Take every line from the listing below that contains "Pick".

=== RECORDS ===

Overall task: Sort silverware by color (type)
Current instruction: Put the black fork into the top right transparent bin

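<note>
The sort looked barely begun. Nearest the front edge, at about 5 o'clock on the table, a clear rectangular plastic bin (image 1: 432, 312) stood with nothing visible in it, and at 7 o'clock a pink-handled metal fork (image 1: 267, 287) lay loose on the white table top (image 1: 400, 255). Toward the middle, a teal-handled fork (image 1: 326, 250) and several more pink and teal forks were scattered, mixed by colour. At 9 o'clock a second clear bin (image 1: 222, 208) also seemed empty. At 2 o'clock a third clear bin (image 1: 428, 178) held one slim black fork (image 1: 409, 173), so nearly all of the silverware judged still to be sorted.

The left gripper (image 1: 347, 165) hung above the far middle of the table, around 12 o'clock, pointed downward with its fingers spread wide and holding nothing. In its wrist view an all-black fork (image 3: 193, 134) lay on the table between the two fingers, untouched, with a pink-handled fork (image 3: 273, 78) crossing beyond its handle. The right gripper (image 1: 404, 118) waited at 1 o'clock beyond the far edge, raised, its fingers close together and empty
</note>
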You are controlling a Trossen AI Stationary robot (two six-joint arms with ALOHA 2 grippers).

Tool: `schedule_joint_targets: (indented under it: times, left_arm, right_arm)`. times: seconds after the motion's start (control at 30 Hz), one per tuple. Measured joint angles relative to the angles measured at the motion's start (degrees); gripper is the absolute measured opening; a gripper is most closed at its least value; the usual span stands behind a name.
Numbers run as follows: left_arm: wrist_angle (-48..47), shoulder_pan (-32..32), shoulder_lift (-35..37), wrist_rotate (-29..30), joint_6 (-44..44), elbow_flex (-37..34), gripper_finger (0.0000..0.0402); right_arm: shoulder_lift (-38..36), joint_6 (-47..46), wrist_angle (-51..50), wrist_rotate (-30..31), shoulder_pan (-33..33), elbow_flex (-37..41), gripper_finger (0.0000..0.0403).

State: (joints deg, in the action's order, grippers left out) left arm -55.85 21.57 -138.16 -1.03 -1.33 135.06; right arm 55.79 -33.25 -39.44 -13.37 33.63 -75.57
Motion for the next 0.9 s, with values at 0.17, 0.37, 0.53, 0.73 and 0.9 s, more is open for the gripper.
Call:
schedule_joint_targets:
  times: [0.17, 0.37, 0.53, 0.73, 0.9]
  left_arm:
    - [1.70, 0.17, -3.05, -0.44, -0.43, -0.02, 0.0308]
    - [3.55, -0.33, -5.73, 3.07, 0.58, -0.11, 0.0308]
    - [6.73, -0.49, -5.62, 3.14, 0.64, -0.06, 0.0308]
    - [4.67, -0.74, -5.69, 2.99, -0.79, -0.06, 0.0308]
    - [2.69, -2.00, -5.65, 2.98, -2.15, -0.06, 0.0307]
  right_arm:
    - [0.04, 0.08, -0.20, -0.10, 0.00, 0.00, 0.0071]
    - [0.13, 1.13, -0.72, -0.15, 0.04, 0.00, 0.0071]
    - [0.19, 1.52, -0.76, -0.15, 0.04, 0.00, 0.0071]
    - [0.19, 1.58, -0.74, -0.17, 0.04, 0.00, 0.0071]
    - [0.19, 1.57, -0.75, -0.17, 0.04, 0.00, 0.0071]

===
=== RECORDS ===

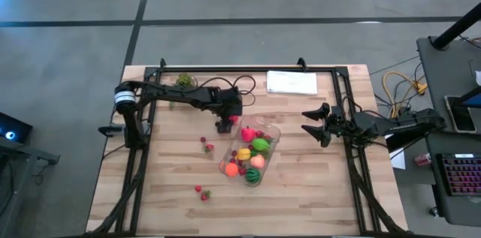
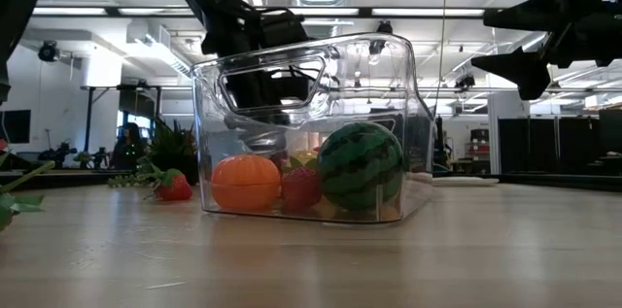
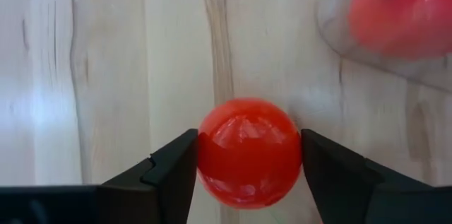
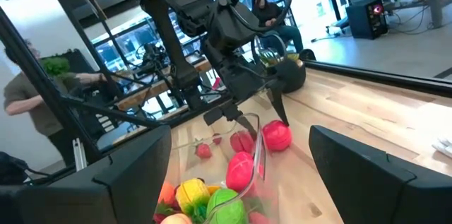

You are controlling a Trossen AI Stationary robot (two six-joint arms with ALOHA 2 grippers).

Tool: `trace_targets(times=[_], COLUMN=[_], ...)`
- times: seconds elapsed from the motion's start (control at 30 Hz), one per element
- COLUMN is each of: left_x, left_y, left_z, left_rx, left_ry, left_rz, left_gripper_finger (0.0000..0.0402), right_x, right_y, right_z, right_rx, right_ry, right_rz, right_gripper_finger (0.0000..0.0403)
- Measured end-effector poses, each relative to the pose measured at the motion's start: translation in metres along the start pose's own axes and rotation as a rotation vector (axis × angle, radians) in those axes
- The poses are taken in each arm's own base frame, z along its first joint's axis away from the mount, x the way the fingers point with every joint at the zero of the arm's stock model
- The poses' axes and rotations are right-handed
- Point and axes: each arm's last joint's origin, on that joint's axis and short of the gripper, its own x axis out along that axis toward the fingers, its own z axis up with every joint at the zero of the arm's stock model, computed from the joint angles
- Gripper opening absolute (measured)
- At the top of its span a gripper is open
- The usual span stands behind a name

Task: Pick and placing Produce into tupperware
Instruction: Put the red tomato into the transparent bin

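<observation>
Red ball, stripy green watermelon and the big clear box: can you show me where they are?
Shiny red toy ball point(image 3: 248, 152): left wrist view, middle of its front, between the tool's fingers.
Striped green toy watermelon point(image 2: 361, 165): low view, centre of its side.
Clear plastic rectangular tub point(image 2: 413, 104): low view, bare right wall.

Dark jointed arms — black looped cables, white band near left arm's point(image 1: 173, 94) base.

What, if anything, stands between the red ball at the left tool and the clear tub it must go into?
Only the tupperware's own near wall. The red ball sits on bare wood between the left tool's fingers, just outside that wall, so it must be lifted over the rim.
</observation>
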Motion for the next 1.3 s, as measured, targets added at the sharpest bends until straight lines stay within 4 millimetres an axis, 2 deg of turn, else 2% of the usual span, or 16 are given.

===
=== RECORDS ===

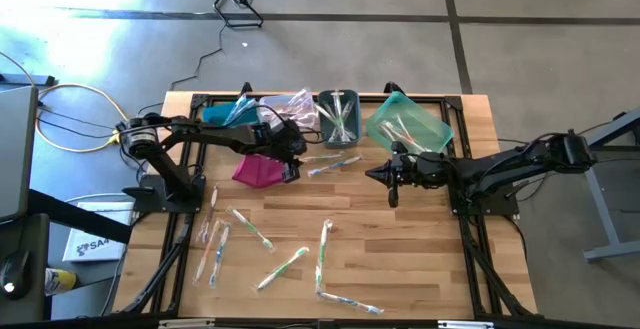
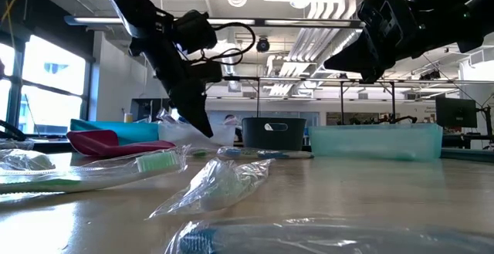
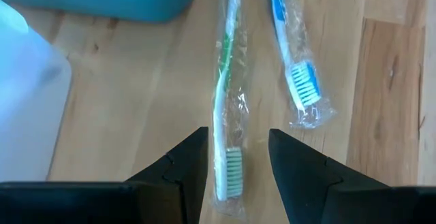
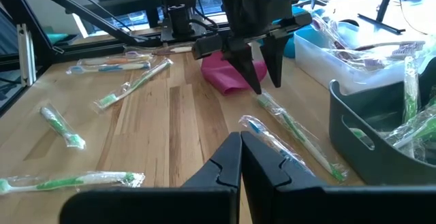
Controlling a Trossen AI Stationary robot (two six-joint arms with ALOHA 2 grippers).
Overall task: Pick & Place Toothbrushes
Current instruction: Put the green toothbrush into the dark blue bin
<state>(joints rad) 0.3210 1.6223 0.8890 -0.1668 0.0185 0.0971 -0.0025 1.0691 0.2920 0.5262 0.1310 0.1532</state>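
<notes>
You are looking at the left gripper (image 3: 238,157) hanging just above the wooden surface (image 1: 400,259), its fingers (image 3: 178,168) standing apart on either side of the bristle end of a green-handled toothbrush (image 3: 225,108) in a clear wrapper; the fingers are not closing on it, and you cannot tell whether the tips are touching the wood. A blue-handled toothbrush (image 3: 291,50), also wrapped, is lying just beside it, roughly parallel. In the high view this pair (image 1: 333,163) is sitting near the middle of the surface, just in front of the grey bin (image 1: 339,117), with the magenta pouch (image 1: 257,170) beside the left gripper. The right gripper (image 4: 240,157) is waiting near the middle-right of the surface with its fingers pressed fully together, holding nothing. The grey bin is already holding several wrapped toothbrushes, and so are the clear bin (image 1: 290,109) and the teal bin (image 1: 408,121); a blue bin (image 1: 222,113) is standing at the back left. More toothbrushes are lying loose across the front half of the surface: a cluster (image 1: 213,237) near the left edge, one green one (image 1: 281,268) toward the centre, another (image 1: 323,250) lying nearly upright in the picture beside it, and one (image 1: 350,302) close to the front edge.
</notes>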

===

▶ [REPLY TO THE EXERCISE]:
Task: Pick and placing Produce into tupperware
Overall task: Pick & Place Toothbrushes

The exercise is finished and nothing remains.